Under the Advanced Fossil Energy Projects Solicitation, the LPO recognizes four technology areas eligible for $8 billion in loan guarantees. Qualifying projects may include, but are not limited to, the technologies within:

  • Advanced resource development (e.g., coal-bed methane recovery; novel oil and gas drilling)
  • Low-carbon power systems (e.g., fuel cells)
  • Carbon capture (e.g., CO2 captured from traditional coal or natural gas electricity generation; permanent geologic storage or utilization in enhanced oil recovery)
  • Efficiency improvements (e.g., combined heat and power [CHP] and industrial waste recovery; high-efficiency distributed fossil power systems; micro-grids)
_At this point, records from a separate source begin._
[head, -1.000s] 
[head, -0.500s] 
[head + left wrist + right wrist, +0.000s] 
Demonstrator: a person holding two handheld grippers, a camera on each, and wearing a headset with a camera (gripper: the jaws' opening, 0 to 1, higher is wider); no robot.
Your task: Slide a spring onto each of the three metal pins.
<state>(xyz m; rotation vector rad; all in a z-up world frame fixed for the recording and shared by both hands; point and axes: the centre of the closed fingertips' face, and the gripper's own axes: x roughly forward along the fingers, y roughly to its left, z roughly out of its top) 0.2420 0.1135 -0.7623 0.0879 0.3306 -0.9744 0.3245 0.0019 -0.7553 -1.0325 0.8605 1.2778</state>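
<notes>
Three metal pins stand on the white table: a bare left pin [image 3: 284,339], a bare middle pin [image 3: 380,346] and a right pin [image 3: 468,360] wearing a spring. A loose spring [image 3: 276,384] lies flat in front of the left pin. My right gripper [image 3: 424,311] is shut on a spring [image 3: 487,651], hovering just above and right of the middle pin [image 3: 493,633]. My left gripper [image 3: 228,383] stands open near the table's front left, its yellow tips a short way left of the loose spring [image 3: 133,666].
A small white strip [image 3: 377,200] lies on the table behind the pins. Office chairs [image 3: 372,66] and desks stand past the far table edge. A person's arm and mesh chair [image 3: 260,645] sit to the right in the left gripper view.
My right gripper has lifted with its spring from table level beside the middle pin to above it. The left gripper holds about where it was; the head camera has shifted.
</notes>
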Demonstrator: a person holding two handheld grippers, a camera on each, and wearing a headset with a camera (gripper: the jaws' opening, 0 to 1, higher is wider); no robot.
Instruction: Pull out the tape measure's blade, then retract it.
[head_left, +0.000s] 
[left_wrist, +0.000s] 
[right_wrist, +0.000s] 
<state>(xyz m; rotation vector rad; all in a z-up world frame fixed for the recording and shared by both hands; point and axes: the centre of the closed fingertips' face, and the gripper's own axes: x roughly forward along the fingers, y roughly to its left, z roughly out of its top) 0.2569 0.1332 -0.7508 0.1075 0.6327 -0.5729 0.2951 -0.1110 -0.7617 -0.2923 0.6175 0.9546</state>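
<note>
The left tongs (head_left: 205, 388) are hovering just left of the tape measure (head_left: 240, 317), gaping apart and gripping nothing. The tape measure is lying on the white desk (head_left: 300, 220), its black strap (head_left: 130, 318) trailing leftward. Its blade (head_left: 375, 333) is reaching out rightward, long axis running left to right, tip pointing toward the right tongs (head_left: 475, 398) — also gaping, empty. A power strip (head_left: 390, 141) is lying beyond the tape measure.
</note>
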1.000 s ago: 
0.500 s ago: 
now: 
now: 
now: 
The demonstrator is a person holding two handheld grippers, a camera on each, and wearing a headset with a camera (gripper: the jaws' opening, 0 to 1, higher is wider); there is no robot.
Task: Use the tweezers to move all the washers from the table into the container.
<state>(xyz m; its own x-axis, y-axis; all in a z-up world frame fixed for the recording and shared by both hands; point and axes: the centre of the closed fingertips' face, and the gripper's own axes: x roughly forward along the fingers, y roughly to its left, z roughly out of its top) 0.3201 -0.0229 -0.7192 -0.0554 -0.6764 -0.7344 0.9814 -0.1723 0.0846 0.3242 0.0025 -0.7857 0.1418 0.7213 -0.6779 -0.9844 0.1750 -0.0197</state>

Under the Renewable Energy & Efficient Energy Projects Solicitation, the LPO seeks to finance areas that are catalytic, replicable, and market-ready, with $4 billion for projects such as:

  • Advanced grid integration and storage
  • Drop-in biofuels
  • Waste-to-energy
  • Enhancement of existing facilities
  • Efficiency improvements

Staking Your Claim

To get in on the LPO’s financing opportunity, ensure that your project meets the four basic criteria of being innovative, GHG-reducing, U.S.-based, and capable of returning the investment (with interest). Remember that both new builds and upgrades to existing facilities will qualify, and that the efficiency or resiliency improvements you propose needn’t be earth-shattering — just unique and forward-looking.

"If you meet these requirements, we're very interested in seeing applications," Bell implored utilities.